Using Ripley’s K function, examine the individual distributions of the two species for non-random spatial organization. Use the envelope() function to test the obtained Ripley’s K against a hypothesis of Complete Spatial Randomness. Plot the results and state whether or not each species has a random distribution or not, and if not, whether the trees are clustered or have a regular distribution. Note that using summary() on the output of the envelope() function with give the significance level of the Monte Carlo test.
oak.kest <- Kest(oak.k)
birch.kest <- Kest(birch.k)
plot(oak.kest)
plot(birch.kest)
#envelope function oak
oak.kest.mc <- envelope(oak.k, fun = 'Kest', nsim = 99, verbose = FALSE)

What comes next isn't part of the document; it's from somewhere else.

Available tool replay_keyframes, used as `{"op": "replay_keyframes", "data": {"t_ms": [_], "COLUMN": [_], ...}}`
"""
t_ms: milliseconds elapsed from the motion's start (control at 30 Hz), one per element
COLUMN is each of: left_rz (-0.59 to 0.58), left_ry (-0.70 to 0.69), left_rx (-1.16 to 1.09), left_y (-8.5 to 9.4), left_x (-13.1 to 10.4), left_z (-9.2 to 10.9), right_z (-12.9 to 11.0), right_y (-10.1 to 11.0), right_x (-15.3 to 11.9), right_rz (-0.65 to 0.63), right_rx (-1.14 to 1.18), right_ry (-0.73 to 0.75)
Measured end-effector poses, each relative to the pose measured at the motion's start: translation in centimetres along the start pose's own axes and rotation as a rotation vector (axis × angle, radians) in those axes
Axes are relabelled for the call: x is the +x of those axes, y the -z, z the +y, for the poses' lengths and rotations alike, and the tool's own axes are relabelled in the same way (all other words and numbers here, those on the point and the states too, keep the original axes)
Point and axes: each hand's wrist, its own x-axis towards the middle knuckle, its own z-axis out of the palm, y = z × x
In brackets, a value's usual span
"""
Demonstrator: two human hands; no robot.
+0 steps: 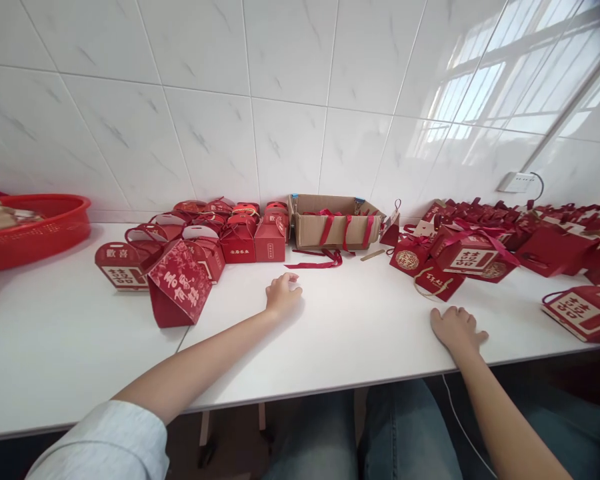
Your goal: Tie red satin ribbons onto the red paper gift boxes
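Your left hand (pixel 284 295) is resting on the white table (pixel 360 333) in front of the cardboard box (pixel 307 231), fingers loosely curled and showing nothing between them. Your right hand (pixel 457 330) is lying palm down, to the right of and nearer you than the cardboard box, fingers part spread and bare. The red gift boxes are standing in groups on both sides of the cardboard box; the gold-corded box (pixel 450 287), to its right, is lying closest to your right hand, and the tilted red box (pixel 180 283) is leaning to its left. They are looking like folded card: probably light, fairly stiff, smooth, and easily dented at the edges. You are likely getting the safest hold with flat fingers on opposite side walls, sparing the bows and cords.

The end box (pixel 123 263), far left of the cardboard box, is showing 歡喜 above 囍. The box (pixel 239 248) just left of the cardboard box is reading 安居乐业. The ribbon-tied box (pixel 465 257), to its right, is bearing 囍. No brand is showing legibly.
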Motion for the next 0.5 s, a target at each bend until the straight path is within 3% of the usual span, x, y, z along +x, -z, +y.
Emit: {"op": "replay_keyframes", "data": {"t_ms": [500], "left_rz": [-0.161], "left_ry": [-0.079], "left_rx": [-0.066], "left_y": [1.4], "left_x": [-1.1], "left_z": [0.0], "right_z": [-0.5], "right_y": [-0.8], "right_x": [0.5], "right_rz": [-0.007], "right_rx": [-0.031], "right_ry": [-0.061]}}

plot(oak.kest.mc, shade = c("hi", "lo"))
summary(oak.kest.mc)
## Pointwise critical envelopes for K(r)
## and observed value for 'oak.k'
## Obtained from 99 simulations of CSR
## Alternative: two.sided
## Upper envelope: pointwise maximum of simulated curves
## Lower envelope: pointwise minimum of simulated curves
## Significance level of Monte Carlo test: 2/100 = 0.02
## Data: oak.k
#envelope function birch
birch.kest.mc <- envelope(birch.k, fun = 'Kest', nsim = 99, verbose = FALSE)
plot(birch.kest.mc, shade = c("hi", "lo"))
summary(birch.kest.mc)
## Pointwise critical envelopes for K(r)
## and observed value for 'birch.k'
## Obtained from 99 simulations of CSR
## Alternative: two.sided
## Upper envelope: pointwise maximum of simulated curves
## Lower envelope: pointwise minimum of simulated curves
## Significance level of Monte Carlo test: 2/100 = 0.02
## Data: birch.k
Both species are not random because their black lines are above the blue line. They are also both clustered, as they are above, not below, the other lines.
Finally, test the spatial dependence between the two distributions to test if the two species truly co-occur or not. Use the envelope() function again, but with the Kcross() function to estimate the cross-dependence. Plot the results and state whether the distributions of the two species show positive, negative or no correlation with each other
urkiola.ppp.kc <- envelope(urkiola.ppp, Kcross, i = "oak", j = "birch", nsim = 99, verbose = FALSE)
plot(urkiola.ppp.kc)
These trees seem to be randomly distributed, neither co-occurring or competing.